Eres parte del cosmos; estás conectado con todo lo que existe.
A veces, cuando el mundo se siente demasiado ruidoso o nuestras preocupaciones parecen nubes de tormenta que no nos dejan ver el camino, es fácil olvidarnos de nuestra verdadera esencia. Esta hermosa frase de Shunryu Suzuki nos invita a recordar que no somos entes aislados luchando contra el universo, sino que somos una parte integral de él. Estar uno con las nubes, el sol y las estrellas significa reconocer que el mismo ritmo que mueve los astros es el que late en nuestro propio corazón. No estamos simplemente observando la naturaleza; somos naturaleza en movimiento.

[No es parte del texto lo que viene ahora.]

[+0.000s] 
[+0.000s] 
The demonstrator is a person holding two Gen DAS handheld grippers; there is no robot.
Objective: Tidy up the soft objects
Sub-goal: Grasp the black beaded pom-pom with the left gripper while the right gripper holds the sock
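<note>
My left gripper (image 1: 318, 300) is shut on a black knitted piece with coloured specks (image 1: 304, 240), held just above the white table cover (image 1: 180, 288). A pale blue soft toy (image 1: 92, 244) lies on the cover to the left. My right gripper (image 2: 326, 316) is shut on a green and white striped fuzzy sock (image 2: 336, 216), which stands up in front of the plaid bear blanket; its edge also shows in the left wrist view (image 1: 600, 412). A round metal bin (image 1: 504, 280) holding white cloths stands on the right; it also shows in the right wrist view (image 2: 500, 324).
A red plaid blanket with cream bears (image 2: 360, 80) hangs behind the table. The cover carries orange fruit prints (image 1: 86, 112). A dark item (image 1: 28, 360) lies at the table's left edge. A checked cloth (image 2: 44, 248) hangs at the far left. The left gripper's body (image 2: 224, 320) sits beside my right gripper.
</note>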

En el ajetreo de la vida cotidiana, es muy difícil mantener esta perspectiva. Entre las notificaciones del teléfono, las listas de tareas pendientes y el tráfico, solemos sentirnos desconectados, como si estuviéramos atrapados en una pequeña burbuja de estrés. Nos olvidamos de que, incluso en los momentos de mayor soledad, estamos sostenidos por la misma atmósfera que permite que las nubes floten y que la luz del sol nos acaricie la piel. La conexión que buscamos afuera siempre ha estado presente dentro de nosotros, esperando a ser reconocida.

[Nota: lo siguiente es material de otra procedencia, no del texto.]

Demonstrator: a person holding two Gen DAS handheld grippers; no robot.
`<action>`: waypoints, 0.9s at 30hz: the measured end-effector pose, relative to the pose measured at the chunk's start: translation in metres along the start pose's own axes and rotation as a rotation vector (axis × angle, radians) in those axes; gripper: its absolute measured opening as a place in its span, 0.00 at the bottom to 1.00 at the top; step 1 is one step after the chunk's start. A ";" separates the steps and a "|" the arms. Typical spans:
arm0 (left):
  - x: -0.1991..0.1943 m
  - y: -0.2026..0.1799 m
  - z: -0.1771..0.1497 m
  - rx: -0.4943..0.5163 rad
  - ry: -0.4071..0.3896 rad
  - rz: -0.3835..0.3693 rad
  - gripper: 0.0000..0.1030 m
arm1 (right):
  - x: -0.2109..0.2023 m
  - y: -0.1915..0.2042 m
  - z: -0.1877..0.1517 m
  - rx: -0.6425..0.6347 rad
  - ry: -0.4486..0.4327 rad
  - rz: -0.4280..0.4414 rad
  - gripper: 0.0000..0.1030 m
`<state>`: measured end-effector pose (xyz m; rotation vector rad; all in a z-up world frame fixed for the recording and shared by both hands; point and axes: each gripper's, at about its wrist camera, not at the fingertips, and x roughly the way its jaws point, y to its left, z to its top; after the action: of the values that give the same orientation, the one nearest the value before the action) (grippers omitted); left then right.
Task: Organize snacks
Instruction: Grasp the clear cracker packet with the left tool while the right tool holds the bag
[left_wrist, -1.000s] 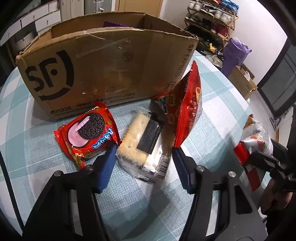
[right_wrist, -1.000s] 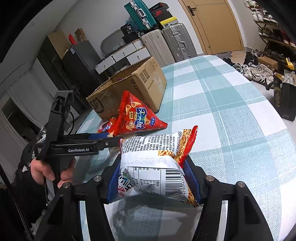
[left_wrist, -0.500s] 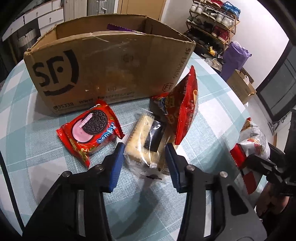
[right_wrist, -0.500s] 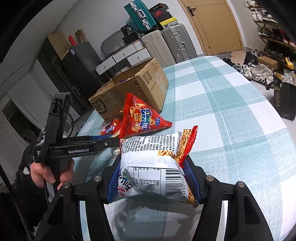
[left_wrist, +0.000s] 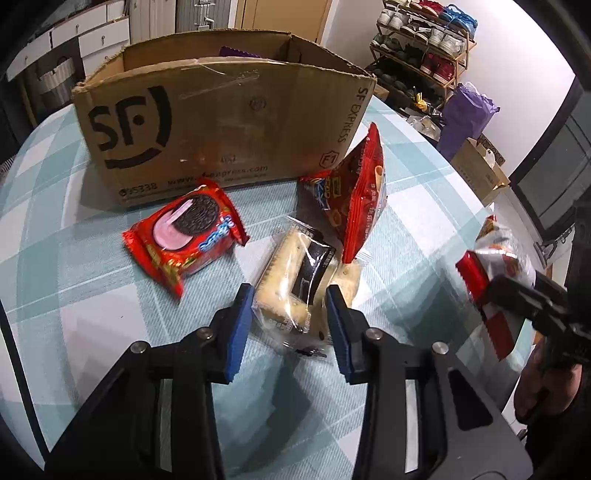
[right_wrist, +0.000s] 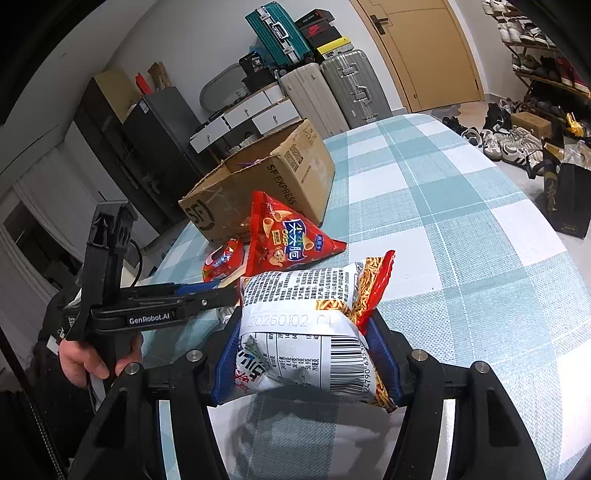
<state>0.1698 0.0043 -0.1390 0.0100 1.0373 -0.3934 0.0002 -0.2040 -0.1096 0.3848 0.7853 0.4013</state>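
My left gripper (left_wrist: 290, 295) has its jaws closing on a clear cracker packet (left_wrist: 295, 273), and both blue pads press its sides. The packet stands tilted on edge on the checked table (left_wrist: 74, 302). A red Oreo packet (left_wrist: 184, 236) lies to its left and a red cone-snack bag (left_wrist: 360, 206) stands to its right. Behind them is an open SF cardboard box (left_wrist: 221, 122). My right gripper (right_wrist: 303, 332) is shut on a white and red noodle-snack bag (right_wrist: 306, 314) held just above the table. In the right wrist view the left gripper (right_wrist: 231, 291) reaches in behind that bag.
The box (right_wrist: 258, 192) holds something purple. A hand (right_wrist: 92, 362) grips the left tool. Suitcases (right_wrist: 332, 92) and drawers stand beyond the table's far edge; shoes (right_wrist: 509, 144) and a dark bag (right_wrist: 569, 199) lie on the floor to the right.
The left jaws have closed from wide apart onto the cracker packet, which now stands on edge. The left gripper moved toward the box. The right gripper and its bag have not moved.
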 end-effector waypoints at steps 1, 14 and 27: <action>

Recuerdo una tarde en la que me sentía particularmente abrumada, con el peso de mil pensamientos nublando mi alegría. Me senté en el jardín, sintiéndome pequeña y perdida. Sin embargo, mientras observaba cómo una nube blanca se desplazaba lentamente y sentía el calor suave del atardecer, algo cambió en mi interior. No era que mis problemas hubieran desaparecido, pero comprendí que yo también era parte de esa calma. Al igual que las estrellas aparecen cuando la oscuridad llega, mi propia luz interna estaba ahí, esperando que yo simplemente hiciera una pausa para notar su presencia.
Como tu amiga BibiDuck, me encanta recordarte que no tienes que luchar por encajar en el universo, porque ya eres parte de su tejido sagrado. Cuando te sientas perdido, levanta la vista. Mira hacia el cielo y recuerda que el mismo sol que ilumina el horizonte está iluminando tu camino. Te invito hoy a que, aunque sea por un minuto, cierres los ojos y respires profundamente, sintiendo la inmensidad de tu conexión con todo lo que existe. Estás exactamente donde debes estar.